WORK INSTRUCTION:
Your response should be the listing below, repeated exactly and in full.
- - -
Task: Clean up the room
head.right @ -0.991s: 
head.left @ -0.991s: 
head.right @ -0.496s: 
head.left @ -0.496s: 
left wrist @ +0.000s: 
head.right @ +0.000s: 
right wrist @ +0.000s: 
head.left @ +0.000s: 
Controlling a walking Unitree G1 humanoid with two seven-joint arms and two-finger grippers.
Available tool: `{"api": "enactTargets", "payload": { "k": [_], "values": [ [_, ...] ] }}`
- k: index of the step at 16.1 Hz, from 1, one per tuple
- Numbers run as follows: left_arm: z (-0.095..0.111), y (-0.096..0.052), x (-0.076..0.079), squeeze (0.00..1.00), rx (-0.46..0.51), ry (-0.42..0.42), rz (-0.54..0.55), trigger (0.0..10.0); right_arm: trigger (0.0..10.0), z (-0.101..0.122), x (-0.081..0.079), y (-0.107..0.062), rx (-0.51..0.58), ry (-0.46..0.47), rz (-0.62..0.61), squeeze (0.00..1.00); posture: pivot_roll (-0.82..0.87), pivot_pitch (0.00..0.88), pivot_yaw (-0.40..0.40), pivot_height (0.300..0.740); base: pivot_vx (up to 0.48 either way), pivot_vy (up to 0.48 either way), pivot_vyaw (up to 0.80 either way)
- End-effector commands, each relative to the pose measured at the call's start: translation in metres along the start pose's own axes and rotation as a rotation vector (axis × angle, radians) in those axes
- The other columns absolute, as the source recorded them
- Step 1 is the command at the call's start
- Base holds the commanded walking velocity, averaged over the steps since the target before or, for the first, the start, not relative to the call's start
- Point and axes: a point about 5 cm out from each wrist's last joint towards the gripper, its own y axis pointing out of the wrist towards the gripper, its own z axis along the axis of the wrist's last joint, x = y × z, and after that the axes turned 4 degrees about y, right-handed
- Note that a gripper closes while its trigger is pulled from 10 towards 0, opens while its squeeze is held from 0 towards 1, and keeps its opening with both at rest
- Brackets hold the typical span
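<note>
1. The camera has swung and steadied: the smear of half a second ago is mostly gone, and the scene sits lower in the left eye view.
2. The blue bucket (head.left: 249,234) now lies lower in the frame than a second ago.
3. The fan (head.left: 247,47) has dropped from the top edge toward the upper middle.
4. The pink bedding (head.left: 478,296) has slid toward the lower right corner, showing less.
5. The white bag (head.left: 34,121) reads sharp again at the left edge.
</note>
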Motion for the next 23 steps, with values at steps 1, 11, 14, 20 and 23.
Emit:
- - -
SOLUTION TO THIS PROBLEM:
Task: Clean up the room
head.right @ -0.991s: 
head.left @ -0.991s: 
head.right @ -0.496s: 
head.left @ -0.496s: 
left wrist @ +0.000s: 
head.right @ +0.000s: 
right wrist @ +0.000s: 
head.left @ +0.000s: 
Controlling a walking Unitree G1 humanoid with two seven-joint arms and two-finger grippers.
Available tool: `{"api": "enactTargets", "payload": { "k": [_], "values": [ [_, ...] ] }}`
- k: index of the step at 16.1 Hz, from 1, one per tuple
- Numbers run as follows: left_arm: z (-0.095..0.111), y (-0.096..0.052), x (-0.076..0.079), squeeze (0.00..1.00), rx (-0.46..0.51), ry (-0.42..0.42), rz (-0.54..0.55), trigger (0.0..10.0); right_arm: trigger (0.0..10.0), z (-0.101..0.122), x (-0.081..0.079), y (-0.107..0.062), rx (-0.51..0.58), ry (-0.46..0.47), rz (-0.62..0.61), squeeze (0.00..1.00); posture: pivot_roll (-0.82..0.87), pivot_pitch (0.00..0.88), pivot_yaw (-0.40..0.40), pivot_height (0.300..0.740); base: pivot_vx (up to 0.48 either way), pivot_vy (up to 0.48 either way), pivot_vyaw (up to 0.80 either way)
- End-effector commands, each relative to the pose measured at the call's start: translation in metres along the start pose's own axes and rotation as a rotation vector (axis × angle, radians) in those axes
- The other columns absolute, as the source recorded them
- Step 1 is the command at the call's start
- Base holds the commanded walking velocity, averaged over the steps since the target before or, for the first, the start, not relative to the call's start
- Point and axes: a point about 5 cm out from each wrist's last joint towards the gripper, its own y axis pointing out of the wrist towards the gripper, its own z axis along the axis of the wrist's last joint, x = y × z, and after that the axes turned 4 degrees about y, right-handed
- Note that a gripper closes while its trigger is pulled from 10 towards 0, opens while its squeeze is held from 0 towards 1, and keeps its opening with both at rest
- Brackets hold the typical span
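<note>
1. The camera has swung and steadied: the smear of half a second ago is mostly gone, and the scene sits lower in the left eye view.
2. The blue bucket (head.left: 249,234) now lies lower in the frame than a second ago.
3. The fan (head.left: 247,47) has dropped from the top edge toward the upper middle.
4. The pink bedding (head.left: 478,296) has slid toward the lower right corner, showing less.
5. The white bag (head.left: 34,121) reads sharp again at the left edge.
</note>
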Motion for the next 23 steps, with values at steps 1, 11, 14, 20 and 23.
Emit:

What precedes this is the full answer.